Purple 10: Worlds creepiest places
Not content with sharing our most haunted hotels, our Halloween theme continues, there are still plenty of places to visit in broad daylight that’ll still give you the chills. Here are some of our top picks.
- Island of Dolls, Mexico City This really is one weird tourist attraction. In the canals south of Mexico City, you’ll find Isla de las Munecas, where hundreds of mutilated and decaying dolls are hung from trees. With severed limbs, decapitated heads and gouged out eyes hanging everywhere, from nearly every surface, you probably won’t ever want to make a return visit here. It’s said the ‘tradition’ started some five decades ago, when the island’s only inhabitant found the body of a young girl drowned in the canal. When he saw a doll floating by soon after, he hung it from a tree to appease her soul and protect the island. For reasons known only to himself, he continued to scavenge dolls and hang them up in an effort to please the girl’s spirit. A good one to start off this list of worlds creepiest places.
- Church of bones, Prague The ossuary underneath the Cemetery Church of All Saints in the Czech capital , is made from the skeletons of between 40,000 and 70,000 people. The bones have been ‘artistically’ arranged to form huge wall coverings, decorations and furnishings in the chapel. There is even a huge chandelier of bones, containing at least one of every bone from the human body and a full garland of skulls hangs from the wall. Not one for the faint hearted.
- Chase Vault, Oistins, Christ Church, Barbados The Caribbean maybe isn’t the first place you think of in terms of haunting and ghosts, but Chase Vault is reportedly the home of mysterious moving coffins. A wealthy family acquired the vault in 1808 and at the time it had only one occupant. According to legend, every time the heavily sealed vault was opened for a new burial, all the coffins had changed places. Some were flipped upside down and others moved as if they had been thrown around at will. There were no footprints, or markings to show how the coffins could have been moved.
- The Colosseum, Rome, Italy Of course a place where gladiators and prisoners fought to the death will have a creepy atmosphere and guides as well as tourists have reported being touched or pushed, hearing strange words whispered in their ears and weeping throughout the site. Perhaps the creepiest part is the sound of ghostly animal noises of the sight of a Roman soldier who stands guard every night.

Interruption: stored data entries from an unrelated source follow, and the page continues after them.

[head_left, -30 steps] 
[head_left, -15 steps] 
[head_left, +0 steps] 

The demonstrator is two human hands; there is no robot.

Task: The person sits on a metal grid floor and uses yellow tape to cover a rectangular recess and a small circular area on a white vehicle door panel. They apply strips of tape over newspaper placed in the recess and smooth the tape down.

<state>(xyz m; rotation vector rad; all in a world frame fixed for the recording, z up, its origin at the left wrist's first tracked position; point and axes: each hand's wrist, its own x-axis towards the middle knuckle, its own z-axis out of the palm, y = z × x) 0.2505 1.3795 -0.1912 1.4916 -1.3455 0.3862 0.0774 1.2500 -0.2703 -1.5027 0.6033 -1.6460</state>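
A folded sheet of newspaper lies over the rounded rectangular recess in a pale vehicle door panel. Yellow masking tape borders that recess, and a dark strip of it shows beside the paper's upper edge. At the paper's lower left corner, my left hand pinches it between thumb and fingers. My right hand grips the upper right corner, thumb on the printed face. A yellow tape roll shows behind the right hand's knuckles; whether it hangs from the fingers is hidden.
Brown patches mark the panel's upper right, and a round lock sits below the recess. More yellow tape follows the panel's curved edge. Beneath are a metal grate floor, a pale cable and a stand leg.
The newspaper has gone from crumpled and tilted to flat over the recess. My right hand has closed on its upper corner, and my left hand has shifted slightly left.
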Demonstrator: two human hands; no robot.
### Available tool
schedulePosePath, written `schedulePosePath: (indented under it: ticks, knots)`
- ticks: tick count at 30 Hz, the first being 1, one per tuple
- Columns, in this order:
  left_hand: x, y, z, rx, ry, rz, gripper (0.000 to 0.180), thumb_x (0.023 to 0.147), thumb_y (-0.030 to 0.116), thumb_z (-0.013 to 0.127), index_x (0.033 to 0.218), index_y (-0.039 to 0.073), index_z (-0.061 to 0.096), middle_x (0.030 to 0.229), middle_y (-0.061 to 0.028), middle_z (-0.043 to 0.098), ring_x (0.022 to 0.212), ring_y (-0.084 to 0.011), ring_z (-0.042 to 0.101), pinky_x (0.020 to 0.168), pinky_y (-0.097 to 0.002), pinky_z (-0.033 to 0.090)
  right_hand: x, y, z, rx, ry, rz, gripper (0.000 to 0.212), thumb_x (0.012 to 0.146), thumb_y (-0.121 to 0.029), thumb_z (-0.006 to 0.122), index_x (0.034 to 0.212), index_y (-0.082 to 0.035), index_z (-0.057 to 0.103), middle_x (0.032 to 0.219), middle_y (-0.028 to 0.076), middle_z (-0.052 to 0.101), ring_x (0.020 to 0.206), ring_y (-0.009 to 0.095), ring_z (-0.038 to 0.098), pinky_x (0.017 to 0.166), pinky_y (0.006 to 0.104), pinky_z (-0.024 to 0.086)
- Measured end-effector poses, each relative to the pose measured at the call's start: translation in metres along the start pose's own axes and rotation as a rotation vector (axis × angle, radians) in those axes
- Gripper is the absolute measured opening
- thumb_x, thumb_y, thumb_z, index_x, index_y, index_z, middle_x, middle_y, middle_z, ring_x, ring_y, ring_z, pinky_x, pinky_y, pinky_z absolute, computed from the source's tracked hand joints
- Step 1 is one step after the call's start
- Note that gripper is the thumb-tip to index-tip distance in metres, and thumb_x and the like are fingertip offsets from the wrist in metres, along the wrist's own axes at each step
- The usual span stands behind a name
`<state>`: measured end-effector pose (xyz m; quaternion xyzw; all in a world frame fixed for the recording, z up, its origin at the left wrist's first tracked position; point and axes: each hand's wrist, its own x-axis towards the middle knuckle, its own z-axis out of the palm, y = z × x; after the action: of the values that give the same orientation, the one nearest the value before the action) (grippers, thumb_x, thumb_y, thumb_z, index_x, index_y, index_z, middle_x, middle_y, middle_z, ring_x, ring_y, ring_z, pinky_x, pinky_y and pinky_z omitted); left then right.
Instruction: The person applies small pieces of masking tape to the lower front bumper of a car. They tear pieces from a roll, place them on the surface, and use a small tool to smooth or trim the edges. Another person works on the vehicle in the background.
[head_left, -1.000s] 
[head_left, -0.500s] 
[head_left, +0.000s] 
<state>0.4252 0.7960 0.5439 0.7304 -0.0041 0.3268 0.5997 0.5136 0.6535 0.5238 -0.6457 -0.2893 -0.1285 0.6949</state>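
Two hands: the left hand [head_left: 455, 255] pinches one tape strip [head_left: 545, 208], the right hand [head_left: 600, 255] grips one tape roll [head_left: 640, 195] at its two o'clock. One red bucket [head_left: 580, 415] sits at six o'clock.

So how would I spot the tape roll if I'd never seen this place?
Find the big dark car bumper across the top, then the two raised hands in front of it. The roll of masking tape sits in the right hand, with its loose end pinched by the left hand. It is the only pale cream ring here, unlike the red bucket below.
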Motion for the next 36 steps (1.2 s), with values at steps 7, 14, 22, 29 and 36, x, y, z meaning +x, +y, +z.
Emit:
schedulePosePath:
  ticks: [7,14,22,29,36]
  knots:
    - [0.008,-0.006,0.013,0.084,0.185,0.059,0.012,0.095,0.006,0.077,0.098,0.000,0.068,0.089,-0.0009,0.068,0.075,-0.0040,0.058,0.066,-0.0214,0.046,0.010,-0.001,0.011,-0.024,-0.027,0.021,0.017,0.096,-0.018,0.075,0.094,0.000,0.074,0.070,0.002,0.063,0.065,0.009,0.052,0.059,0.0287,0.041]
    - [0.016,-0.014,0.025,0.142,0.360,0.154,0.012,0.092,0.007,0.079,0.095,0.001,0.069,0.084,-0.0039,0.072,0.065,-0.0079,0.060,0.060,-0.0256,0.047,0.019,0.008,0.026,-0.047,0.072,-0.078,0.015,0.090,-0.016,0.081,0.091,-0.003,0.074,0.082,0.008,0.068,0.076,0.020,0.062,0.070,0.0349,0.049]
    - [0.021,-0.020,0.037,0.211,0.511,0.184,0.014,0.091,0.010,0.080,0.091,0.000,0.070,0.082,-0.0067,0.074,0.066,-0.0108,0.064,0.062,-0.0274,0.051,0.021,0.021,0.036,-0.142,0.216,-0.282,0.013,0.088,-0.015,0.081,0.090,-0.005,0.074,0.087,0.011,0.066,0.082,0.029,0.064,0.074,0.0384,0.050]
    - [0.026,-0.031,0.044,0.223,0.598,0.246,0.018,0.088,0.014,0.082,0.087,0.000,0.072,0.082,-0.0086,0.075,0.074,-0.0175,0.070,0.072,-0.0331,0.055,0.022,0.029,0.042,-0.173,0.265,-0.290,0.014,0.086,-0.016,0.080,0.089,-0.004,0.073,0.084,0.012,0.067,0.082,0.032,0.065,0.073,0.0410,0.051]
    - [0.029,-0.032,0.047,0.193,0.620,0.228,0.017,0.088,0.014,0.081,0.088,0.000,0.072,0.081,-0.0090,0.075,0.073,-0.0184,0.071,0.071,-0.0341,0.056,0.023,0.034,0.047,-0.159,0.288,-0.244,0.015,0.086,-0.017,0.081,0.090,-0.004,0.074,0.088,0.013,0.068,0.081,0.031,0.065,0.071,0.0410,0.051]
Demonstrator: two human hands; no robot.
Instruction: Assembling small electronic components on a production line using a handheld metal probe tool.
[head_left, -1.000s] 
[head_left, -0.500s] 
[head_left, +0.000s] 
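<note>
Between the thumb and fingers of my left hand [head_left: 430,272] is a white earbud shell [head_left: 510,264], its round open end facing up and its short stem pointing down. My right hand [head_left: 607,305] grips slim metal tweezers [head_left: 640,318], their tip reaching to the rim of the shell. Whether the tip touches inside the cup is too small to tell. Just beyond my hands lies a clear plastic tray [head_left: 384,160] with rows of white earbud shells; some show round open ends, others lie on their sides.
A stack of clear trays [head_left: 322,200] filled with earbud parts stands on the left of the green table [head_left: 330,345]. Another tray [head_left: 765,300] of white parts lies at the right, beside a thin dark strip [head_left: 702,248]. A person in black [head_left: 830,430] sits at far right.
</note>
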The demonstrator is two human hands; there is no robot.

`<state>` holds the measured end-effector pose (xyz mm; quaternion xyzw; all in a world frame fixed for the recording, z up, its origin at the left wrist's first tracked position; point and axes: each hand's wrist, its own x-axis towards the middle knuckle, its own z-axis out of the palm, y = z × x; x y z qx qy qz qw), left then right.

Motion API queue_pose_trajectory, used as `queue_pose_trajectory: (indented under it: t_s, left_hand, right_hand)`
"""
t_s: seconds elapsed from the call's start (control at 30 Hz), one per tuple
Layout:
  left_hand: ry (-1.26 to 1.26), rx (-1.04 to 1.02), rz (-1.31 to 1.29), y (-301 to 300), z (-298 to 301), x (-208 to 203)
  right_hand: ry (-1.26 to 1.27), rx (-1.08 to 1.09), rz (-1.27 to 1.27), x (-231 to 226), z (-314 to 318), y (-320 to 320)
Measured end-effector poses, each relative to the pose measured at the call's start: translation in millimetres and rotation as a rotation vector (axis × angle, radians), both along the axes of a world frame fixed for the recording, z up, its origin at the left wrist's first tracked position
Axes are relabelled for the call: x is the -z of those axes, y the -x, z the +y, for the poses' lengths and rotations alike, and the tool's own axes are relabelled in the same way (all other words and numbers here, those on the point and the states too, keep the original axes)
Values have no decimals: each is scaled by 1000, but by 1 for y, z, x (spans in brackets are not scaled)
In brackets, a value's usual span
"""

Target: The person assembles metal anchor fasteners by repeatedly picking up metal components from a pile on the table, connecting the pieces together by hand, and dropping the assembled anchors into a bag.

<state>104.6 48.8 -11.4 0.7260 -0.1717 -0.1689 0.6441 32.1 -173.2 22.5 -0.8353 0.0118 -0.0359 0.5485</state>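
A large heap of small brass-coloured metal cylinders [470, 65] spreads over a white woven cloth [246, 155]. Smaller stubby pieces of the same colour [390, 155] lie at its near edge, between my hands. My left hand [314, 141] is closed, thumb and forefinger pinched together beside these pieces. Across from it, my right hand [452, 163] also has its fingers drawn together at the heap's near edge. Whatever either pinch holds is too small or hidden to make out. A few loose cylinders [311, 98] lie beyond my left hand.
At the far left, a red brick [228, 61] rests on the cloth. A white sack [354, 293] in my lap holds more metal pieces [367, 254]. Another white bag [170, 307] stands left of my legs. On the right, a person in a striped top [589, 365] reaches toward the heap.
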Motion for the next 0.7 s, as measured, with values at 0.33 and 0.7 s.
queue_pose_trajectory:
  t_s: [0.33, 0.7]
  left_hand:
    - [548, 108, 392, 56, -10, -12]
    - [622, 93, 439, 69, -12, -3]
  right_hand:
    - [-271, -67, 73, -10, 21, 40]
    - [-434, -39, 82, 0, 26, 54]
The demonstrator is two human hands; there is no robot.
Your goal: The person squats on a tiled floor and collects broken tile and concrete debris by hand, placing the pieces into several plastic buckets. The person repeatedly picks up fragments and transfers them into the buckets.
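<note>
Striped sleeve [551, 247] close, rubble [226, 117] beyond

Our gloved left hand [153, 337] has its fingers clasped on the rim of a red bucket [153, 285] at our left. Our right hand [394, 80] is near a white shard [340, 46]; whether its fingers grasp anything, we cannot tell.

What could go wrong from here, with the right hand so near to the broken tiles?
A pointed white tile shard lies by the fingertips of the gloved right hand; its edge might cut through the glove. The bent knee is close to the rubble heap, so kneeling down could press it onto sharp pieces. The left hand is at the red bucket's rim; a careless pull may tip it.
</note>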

- Leap Castle, Ireland One of Ireland’s most haunted places, Leap Castle saw many people imprisoned and executed inside the castle walls over the centuries. It was even the places where occult activities were said to be held with creatures summoned from another universe. The main hauntings are said to be as a result of a fierce rivalry between brothers in the 1500s, which ended in one plunging his sword into the other, a priest who was reading mass. The butchered priest fell dead across the alter and died right in front of his family.
- Catacombs, Paris, France The tunnels under the French capital are filled with the remains of around six million people. The long, meandering pasages are said to run for miles and miles. With caverns and detours at every turn, it would be easy to get lost amongst the mass graves without a guide.
- Aokigahara Forest, Japan Found right at the base of Mount Fiji, this is known as Japan’s suicide forest, where up to 100 bodies are discovered every year. A sad place, signs have been put up in English and in Japanese urging people not to commit suicide, while a team of volunteers do a body search annually.
- Actun Tunichil Muknal, Belize This was only discovered in 1989 and has provided huge insight into Mayan traditions. The most disturbing one being that this is filled with skeletons, mostly of children, that were sacrificed by having their skulls crushed. Only a handful of guides are allowed access, and you’ll need a guide here, so you don’t get lost in the labyrinthine caves or stumble into cavern lakes.
- Sighisoara, Romania Located in what was once known as Transylvania, this is the birthplace of Vlad the Impaler, who was the real life inspiration behind Count Dracula, still scaring people in films and books today.
- The Winchester House, San Jose, USA What once started as an eight room home, sprawled into a 160 room mansion, by its owner Sarah Winchester. Her husband was the maker of Winchester rifles and she was told by a medium that the house was haunted by the spirits of people killed by the guns. The only way to stop them was by building always building a house. There are doors that lead to nothing, steps to nowhere and the number 13 features prominently.